• Aim of the exercise: From the first line of the listing below through the line with "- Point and", transcribe exactly and skip the pictures.

• Dataset entries:
•••••
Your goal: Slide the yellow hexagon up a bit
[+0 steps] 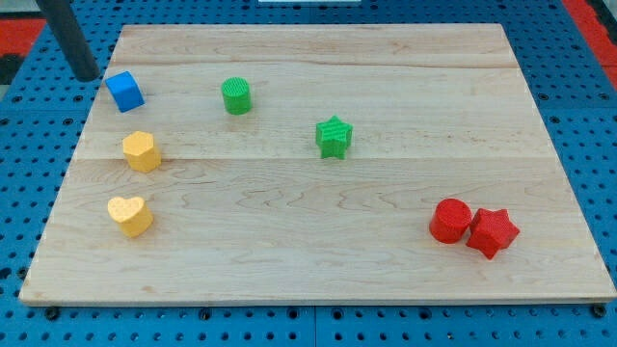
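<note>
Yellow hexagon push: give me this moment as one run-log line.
my tip: off board's upper-left edge, left of blue cube | yellow hexagon: untouched, above yellow heart | contact: none

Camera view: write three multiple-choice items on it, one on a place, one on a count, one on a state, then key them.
1. Where is my tip?
A. Off the board's upper left corner, left of the blue cube
B. Between the two red blocks
C. Below the yellow heart

2. How many green blocks are on the board?
A. One
B. Two
C. Three

3. How do the red cylinder and red star sit?
A. Stacked
B. Far apart
C. Side by side, touching

Answers: 1 A, the rod ends beside the cube; 2 B, a green cylinder and a green star; 3 C, no gap shows between them.
</note>
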Controlling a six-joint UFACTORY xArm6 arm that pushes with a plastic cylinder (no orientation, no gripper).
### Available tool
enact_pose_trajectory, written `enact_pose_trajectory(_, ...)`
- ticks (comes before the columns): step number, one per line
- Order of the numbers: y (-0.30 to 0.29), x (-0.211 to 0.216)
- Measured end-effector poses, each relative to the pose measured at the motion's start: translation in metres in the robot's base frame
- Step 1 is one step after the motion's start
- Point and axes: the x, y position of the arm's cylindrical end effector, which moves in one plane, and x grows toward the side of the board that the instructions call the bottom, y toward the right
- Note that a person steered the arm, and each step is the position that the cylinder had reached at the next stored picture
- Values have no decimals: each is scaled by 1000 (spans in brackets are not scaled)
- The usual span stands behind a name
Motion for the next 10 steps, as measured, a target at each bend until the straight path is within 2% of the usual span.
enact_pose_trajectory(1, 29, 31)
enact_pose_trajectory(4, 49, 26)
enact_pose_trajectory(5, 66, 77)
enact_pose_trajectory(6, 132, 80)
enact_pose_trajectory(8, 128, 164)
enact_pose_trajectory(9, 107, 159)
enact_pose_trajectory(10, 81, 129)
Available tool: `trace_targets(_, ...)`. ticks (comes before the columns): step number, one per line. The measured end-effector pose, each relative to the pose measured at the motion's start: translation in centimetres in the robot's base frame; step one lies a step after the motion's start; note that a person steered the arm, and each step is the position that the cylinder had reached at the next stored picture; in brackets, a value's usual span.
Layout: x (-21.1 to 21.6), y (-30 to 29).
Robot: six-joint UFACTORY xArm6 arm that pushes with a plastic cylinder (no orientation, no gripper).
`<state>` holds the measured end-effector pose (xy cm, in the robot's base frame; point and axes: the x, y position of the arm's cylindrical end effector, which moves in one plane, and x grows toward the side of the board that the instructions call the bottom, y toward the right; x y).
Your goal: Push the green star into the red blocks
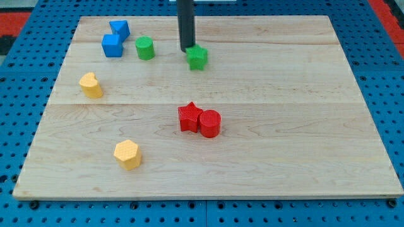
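Observation:
The green star (197, 58) lies near the view's top, a little left of the middle of the wooden board (303, 145). My tip (187, 50) sits just above and left of the star, touching or nearly touching it. The red star (189, 117) and the red cylinder (209, 123) lie side by side, touching, near the board's middle, well below the green star.
A green cylinder (145, 48) lies left of the green star. Two blue blocks (119, 29) (112, 45) sit at the top left. A yellow block (91, 85) is at the left, a yellow hexagonal block (127, 154) at the lower left.

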<state>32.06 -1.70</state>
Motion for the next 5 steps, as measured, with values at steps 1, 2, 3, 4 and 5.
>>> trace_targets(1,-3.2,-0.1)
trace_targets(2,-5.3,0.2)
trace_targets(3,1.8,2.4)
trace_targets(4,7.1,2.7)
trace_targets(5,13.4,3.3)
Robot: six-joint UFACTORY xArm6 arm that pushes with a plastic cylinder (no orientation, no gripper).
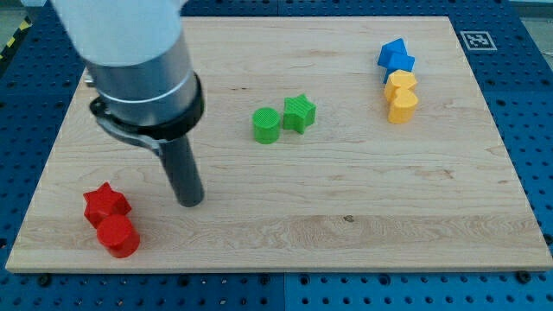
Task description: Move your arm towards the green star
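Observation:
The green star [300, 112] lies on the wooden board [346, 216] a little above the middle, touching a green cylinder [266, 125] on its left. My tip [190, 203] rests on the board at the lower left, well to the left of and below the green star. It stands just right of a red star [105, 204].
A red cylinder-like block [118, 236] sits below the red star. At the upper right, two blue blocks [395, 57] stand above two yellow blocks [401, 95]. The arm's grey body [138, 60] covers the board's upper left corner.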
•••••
• Task response:
Your goal: Slide the yellow hexagon up a bit
[+0 steps] 
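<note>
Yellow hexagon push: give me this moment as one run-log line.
my tip: off board's upper-left edge, left of blue cube | yellow hexagon: untouched, above yellow heart | contact: none

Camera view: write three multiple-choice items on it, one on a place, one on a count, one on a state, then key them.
1. Where is my tip?
A. Off the board's upper left corner, left of the blue cube
B. Between the two red blocks
C. Below the yellow heart

2. How many green blocks are on the board?
A. One
B. Two
C. Three

3. How do the red cylinder and red star sit?
A. Stacked
B. Far apart
C. Side by side, touching

Answers: 1 A, the rod ends beside the cube; 2 B, a green cylinder and a green star; 3 C, no gap shows between them.
</note>
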Controlling a six-joint UFACTORY xArm6 arm that pushes with a plastic cylinder (no orientation, no gripper).
### Available tool
enact_pose_trajectory, written `enact_pose_trajectory(_, ...)`
- ticks (comes before the columns): step number, one per line
- Order of the numbers: y (-0.30 to 0.29), x (-0.211 to 0.216)
- Measured end-effector poses, each relative to the pose measured at the motion's start: translation in metres in the robot's base frame
- Step 1 is one step after the motion's start
- Point and axes: the x, y position of the arm's cylindrical end effector, which moves in one plane, and x grows toward the side of the board that the instructions call the bottom, y toward the right

Work on this exercise is finished, so nothing remains.